Il faut dire que les efforts du ministère pour améliorer la circulation automobile en élargissant les voies d’accès à la capitale et en multipliant les échangeurs sont bien réels mais insuffisants vu le nombre des voitures qui circulent, en croissance exponentielle tous les ans ,dépassant largement les capacités de l’infrastructure routière.

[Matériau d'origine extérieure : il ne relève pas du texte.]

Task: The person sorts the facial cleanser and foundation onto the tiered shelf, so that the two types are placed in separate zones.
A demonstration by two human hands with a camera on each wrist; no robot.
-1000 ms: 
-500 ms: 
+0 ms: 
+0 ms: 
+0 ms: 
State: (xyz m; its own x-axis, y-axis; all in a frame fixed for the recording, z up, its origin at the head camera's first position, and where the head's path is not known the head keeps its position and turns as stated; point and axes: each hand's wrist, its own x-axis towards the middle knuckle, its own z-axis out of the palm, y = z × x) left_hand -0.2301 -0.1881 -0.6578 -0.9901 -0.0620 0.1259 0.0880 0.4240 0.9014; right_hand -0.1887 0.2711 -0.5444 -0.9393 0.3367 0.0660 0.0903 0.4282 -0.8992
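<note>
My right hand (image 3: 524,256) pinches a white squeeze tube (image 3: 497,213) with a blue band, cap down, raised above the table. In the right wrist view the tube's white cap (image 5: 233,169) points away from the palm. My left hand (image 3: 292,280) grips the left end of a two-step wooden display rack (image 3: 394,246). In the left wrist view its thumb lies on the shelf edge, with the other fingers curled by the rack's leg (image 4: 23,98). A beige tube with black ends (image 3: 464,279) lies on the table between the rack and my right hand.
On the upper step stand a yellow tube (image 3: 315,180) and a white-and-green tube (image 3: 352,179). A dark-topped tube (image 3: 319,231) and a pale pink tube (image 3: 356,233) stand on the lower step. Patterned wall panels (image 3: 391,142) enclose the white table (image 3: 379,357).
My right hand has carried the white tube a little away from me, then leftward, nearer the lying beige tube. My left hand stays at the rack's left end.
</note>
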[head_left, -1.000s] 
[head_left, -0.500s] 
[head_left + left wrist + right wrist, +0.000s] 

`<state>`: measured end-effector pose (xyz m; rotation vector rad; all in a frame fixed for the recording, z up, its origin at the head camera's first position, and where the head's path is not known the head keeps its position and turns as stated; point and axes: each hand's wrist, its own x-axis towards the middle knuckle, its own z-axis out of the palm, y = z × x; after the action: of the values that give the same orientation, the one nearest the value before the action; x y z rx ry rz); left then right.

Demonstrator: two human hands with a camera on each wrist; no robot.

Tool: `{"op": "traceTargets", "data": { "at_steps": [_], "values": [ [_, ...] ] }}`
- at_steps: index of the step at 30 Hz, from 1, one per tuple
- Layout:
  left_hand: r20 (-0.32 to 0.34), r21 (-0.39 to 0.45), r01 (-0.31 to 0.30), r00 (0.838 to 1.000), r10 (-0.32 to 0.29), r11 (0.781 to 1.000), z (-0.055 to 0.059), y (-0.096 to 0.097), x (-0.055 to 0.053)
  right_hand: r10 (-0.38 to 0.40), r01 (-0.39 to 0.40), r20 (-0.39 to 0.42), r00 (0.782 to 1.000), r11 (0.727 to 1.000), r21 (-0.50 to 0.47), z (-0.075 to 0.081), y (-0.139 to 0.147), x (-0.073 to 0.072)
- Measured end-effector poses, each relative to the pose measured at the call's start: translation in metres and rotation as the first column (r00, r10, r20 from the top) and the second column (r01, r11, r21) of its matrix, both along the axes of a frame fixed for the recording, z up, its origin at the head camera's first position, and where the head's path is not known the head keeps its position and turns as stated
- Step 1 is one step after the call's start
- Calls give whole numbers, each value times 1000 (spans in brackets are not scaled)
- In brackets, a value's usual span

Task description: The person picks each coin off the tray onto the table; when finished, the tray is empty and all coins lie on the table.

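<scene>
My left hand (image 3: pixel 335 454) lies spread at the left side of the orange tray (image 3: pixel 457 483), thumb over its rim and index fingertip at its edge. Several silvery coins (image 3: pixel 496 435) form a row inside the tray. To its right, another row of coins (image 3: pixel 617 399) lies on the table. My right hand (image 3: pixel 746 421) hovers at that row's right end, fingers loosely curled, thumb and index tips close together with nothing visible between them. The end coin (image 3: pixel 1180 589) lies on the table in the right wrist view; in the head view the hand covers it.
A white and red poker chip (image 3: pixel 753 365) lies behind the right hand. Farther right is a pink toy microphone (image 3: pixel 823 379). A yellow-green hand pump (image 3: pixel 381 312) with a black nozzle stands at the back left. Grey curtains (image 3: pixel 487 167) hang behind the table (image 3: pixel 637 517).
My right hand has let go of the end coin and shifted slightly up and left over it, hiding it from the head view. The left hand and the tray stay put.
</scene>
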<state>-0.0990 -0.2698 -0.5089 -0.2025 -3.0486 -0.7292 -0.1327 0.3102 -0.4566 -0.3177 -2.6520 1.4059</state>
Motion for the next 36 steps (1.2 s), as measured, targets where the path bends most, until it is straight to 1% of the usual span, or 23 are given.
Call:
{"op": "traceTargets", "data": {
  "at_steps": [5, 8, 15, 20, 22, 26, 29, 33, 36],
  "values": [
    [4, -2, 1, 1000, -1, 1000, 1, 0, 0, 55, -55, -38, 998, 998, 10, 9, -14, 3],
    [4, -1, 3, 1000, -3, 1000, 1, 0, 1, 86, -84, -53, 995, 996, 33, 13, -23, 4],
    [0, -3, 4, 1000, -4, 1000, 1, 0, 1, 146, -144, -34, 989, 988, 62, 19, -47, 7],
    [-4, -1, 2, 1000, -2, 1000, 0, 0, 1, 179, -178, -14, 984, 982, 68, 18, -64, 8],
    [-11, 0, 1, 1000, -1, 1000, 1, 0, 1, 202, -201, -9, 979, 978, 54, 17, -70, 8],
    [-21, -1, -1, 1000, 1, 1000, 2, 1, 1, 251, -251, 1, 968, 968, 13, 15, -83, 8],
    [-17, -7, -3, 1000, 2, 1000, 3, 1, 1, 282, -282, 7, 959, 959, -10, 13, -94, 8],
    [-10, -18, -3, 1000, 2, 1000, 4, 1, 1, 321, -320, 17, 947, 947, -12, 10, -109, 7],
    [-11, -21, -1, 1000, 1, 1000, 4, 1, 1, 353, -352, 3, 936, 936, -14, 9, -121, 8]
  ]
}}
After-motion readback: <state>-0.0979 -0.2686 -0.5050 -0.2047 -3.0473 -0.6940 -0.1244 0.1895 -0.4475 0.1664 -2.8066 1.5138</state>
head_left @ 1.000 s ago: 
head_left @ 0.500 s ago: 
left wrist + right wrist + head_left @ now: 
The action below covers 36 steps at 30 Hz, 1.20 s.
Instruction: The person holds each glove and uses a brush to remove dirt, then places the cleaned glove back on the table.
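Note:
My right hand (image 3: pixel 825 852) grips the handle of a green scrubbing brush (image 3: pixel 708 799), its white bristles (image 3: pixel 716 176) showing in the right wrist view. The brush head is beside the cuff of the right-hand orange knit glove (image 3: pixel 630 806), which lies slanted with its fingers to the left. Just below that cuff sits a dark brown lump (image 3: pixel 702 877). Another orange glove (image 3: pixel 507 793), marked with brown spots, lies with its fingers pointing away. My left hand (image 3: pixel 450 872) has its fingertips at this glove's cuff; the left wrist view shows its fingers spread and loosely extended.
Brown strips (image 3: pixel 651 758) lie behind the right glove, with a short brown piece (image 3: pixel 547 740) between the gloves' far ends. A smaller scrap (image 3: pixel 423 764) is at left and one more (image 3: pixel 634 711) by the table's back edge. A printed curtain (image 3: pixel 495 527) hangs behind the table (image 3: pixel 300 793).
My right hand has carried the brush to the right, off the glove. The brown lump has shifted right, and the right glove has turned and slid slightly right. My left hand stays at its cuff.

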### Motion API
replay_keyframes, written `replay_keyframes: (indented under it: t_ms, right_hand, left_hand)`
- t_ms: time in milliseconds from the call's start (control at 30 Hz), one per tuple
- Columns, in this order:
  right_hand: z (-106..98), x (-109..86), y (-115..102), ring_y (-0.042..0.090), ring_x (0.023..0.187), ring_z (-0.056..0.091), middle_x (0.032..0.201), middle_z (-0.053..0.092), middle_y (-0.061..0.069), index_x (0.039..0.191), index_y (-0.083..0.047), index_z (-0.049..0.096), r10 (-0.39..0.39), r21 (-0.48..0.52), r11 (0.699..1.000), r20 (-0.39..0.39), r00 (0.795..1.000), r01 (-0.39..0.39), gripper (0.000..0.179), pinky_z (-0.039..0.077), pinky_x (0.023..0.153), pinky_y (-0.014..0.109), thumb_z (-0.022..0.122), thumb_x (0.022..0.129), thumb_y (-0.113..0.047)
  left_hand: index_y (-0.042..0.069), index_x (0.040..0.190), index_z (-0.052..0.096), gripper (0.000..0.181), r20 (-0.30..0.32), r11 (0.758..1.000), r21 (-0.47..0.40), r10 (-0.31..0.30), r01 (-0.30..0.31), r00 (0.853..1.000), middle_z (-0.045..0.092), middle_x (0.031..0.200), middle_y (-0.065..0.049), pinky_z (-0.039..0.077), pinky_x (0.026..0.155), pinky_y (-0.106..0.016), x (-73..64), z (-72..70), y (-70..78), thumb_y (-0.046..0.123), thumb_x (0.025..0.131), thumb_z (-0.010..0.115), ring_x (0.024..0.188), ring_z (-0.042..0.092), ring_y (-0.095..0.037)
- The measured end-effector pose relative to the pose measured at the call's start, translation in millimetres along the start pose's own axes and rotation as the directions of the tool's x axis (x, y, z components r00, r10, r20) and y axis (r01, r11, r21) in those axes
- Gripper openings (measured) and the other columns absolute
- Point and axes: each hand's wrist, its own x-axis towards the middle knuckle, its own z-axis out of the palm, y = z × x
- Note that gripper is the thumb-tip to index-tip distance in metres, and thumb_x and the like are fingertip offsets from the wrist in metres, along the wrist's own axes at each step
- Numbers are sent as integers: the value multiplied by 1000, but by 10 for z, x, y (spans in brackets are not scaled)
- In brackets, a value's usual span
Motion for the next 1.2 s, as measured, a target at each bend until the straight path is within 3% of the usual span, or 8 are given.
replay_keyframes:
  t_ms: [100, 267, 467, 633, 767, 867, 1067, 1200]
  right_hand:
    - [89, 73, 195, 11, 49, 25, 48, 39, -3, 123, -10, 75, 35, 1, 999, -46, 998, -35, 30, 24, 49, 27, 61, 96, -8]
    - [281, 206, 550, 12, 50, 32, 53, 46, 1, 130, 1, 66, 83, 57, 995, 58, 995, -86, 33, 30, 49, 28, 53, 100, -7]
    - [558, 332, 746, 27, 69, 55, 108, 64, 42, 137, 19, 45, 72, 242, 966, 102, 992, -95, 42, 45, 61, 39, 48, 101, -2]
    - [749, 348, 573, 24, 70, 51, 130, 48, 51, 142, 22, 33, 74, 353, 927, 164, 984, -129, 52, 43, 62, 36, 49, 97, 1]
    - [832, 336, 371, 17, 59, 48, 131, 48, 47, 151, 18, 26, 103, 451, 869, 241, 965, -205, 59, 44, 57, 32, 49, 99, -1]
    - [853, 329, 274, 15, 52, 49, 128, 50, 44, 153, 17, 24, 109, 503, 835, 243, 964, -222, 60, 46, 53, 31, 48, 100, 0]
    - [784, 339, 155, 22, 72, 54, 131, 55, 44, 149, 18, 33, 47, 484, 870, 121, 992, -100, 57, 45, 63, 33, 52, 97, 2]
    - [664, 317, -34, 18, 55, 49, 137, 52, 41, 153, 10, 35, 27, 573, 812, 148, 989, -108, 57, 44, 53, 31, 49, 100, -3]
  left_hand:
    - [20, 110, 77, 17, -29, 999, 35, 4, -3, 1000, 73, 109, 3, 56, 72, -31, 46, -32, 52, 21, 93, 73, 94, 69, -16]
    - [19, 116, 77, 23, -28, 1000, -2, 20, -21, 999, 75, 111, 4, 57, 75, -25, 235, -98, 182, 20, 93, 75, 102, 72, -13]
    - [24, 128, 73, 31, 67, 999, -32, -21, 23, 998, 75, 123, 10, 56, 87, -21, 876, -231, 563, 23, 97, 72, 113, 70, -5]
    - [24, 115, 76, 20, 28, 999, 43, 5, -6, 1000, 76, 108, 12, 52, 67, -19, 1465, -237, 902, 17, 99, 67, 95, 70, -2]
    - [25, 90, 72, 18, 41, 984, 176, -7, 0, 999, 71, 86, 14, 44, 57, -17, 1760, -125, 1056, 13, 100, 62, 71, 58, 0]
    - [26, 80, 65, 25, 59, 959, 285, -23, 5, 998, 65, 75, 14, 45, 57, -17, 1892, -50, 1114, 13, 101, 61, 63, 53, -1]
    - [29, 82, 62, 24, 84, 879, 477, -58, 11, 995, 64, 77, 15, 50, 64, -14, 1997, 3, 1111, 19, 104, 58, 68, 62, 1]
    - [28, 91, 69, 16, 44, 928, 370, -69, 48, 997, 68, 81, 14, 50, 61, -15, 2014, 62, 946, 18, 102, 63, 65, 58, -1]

Le boom d’importation des voitures particulières est un véritable désastre économique et écologique et dénote la désinvolture ,l’absence de vision, et la démission totale des gouvernements successifs dans le domaine des transports publics .Le parc roulant des autobus est en piteux état constitué pour une bonne partie de bus de seconde main déclassés à l’étranger , bons pour la casse , et nécessitant un entretien coûteux. Les lignes ferroviaires dont certaines datent de l’époque coloniale sont obsolètes , difficiles à gérer, responsables d’accidents récurrents .Les lignes de métro datant des années soixante-dix n’ont pas été mises à jour depuis leur construction et il n’ a jamais été question de leur extension alors qu’on attend avec impatience la mise en service du seul projet digne de ce nom ,celui du réseau ferroviaire rapide dont la décision de mise en œuvre a été prise depuis plus de dix ans.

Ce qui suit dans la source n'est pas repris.